• **AIM OF THE EXERCISE**
Copy each record below without changing a single word.
Segment Open
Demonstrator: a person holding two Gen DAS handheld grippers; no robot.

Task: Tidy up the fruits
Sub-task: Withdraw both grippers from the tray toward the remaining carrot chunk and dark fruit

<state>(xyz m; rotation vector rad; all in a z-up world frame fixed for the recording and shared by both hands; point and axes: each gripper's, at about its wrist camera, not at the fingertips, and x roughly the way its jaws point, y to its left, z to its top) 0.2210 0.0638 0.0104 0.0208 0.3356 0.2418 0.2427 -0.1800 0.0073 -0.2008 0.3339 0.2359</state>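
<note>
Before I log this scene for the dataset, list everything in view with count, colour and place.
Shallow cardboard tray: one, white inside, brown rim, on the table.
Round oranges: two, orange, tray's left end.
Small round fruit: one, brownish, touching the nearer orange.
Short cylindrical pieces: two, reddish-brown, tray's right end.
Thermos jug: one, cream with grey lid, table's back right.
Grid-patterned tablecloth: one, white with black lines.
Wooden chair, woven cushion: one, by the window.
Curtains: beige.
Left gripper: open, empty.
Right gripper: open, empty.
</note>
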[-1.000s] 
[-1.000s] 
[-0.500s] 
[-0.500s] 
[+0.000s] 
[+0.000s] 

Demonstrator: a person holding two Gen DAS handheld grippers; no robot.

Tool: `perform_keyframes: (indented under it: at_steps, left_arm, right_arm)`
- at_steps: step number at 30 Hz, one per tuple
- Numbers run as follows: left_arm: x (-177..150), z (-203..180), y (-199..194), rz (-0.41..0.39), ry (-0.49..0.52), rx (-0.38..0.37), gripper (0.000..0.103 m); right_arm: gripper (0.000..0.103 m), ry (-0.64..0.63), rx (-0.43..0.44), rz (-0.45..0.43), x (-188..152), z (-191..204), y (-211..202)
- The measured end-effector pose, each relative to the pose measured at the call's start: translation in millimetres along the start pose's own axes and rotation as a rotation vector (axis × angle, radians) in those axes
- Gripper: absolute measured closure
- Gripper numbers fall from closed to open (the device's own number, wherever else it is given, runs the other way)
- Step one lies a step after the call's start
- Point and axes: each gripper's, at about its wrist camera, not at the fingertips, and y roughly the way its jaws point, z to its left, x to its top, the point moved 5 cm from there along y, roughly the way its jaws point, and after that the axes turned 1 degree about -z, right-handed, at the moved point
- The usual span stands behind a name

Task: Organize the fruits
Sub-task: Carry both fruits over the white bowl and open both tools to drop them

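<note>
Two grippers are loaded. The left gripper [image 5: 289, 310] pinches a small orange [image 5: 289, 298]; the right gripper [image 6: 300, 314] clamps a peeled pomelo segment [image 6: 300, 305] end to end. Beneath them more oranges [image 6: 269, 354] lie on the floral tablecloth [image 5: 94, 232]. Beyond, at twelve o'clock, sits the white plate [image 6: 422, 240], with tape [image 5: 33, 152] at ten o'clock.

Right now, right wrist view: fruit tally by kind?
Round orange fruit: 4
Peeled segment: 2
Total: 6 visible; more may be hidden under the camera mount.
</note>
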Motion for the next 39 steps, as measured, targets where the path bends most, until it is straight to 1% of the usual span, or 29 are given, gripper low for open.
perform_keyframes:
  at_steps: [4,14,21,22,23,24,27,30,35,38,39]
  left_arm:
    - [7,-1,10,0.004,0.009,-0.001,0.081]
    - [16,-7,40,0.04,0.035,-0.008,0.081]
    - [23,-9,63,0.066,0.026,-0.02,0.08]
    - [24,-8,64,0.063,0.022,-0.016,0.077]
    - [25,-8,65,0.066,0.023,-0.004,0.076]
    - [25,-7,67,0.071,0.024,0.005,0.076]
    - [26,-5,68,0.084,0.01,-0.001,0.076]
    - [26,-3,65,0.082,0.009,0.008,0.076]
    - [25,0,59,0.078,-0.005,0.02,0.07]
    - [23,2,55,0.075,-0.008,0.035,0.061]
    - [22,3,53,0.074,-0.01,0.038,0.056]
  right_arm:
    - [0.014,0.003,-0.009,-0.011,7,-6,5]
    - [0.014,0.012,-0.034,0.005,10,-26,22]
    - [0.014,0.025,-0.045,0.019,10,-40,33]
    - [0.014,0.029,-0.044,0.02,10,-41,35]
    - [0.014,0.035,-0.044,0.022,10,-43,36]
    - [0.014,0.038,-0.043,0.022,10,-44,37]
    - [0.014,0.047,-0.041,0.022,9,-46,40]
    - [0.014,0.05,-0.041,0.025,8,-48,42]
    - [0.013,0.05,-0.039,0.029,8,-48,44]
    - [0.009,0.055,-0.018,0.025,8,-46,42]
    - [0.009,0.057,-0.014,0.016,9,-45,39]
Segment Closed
• **EXPECTED ANSWER**
Demonstrator: a person holding two Gen DAS handheld grippers; no robot.

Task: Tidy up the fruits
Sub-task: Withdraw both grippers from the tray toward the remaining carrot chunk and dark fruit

<state>(xyz m; rotation vector rad; all in a z-up world frame fixed for the recording and shared by both hands; point and axes: each gripper's, at about its wrist camera, not at the fingertips, and x roughly the way its jaws point, y to its left, z to its top) 0.2210 0.0638 0.0104 0.0208 0.3356 0.2418 0.2427 -0.1800 0.0073 -0.2008 0.3339 0.2359</state>
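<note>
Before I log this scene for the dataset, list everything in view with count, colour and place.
Shallow cardboard tray: one, white inside, brown rim, on the table.
Round oranges: two, orange, tray's left end.
Small round fruit: one, brownish, touching the nearer orange.
Short cylindrical pieces: two, reddish-brown, tray's right end.
Thermos jug: one, cream with grey lid, table's back right.
Grid-patterned tablecloth: one, white with black lines.
Wooden chair, woven cushion: one, by the window.
Curtains: beige.
Left gripper: open, empty.
Right gripper: open, empty.
</note>
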[-1.000s] 
[-1.000s] 
[-0.500s] 
[-0.500s] 
[+0.000s] 
[+0.000s] 

Demonstrator: a person holding two Gen DAS handheld grippers; no robot.

Tool: `perform_keyframes: (indented under it: at_steps, left_arm, right_arm)`
- at_steps: step number at 30 Hz, one per tuple
- Numbers run as follows: left_arm: x (-177..150), z (-203..180), y (-199..194), rz (-0.41..0.39), ry (-0.49..0.52), rx (-0.38..0.37), gripper (0.000..0.103 m); right_arm: gripper (0.000..0.103 m), ry (-0.64..0.63), rx (-0.43..0.44), rz (-0.45..0.43), x (-188..152), z (-191..204), y (-211..202)
- The measured end-effector pose, each relative to the pose measured at the call's start: translation in millimetres along the start pose's own axes and rotation as a rotation vector (axis × angle, radians) in those axes
- Gripper: absolute measured closure
- Gripper numbers fall from closed to open (the device's own number, wherever else it is given, runs the other way)
- Step one lies a step after the call's start
- Point and axes: each gripper's, at about its wrist camera, not at the fingertips, and y roughly the way its jaws point, z to its left, x to its top, the point moved 5 cm from there along y, roughly the way its jaws point, and after that the axes turned 1 degree about -z, right-handed, at the moved point
- The usual span stands behind a name

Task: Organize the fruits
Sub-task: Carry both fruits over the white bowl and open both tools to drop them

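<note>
Two grippers are loaded. The left gripper [image 5: 289, 310] pinches a small orange [image 5: 289, 298]; the right gripper [image 6: 300, 314] clamps a peeled pomelo segment [image 6: 300, 305] end to end. Beneath them more oranges [image 6: 269, 354] lie on the floral tablecloth [image 5: 94, 232]. Beyond, at twelve o'clock, sits the white plate [image 6: 422, 240], with tape [image 5: 33, 152] at ten o'clock.

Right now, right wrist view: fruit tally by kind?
Round orange fruit: 4
Peeled segment: 2
Total: 6 visible; more may be hidden under the camera mount.
</note>
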Motion for the next 39 steps, as measured, targets where the path bends most, until it is straight to 1% of the usual span, or 29 are given, gripper low for open.
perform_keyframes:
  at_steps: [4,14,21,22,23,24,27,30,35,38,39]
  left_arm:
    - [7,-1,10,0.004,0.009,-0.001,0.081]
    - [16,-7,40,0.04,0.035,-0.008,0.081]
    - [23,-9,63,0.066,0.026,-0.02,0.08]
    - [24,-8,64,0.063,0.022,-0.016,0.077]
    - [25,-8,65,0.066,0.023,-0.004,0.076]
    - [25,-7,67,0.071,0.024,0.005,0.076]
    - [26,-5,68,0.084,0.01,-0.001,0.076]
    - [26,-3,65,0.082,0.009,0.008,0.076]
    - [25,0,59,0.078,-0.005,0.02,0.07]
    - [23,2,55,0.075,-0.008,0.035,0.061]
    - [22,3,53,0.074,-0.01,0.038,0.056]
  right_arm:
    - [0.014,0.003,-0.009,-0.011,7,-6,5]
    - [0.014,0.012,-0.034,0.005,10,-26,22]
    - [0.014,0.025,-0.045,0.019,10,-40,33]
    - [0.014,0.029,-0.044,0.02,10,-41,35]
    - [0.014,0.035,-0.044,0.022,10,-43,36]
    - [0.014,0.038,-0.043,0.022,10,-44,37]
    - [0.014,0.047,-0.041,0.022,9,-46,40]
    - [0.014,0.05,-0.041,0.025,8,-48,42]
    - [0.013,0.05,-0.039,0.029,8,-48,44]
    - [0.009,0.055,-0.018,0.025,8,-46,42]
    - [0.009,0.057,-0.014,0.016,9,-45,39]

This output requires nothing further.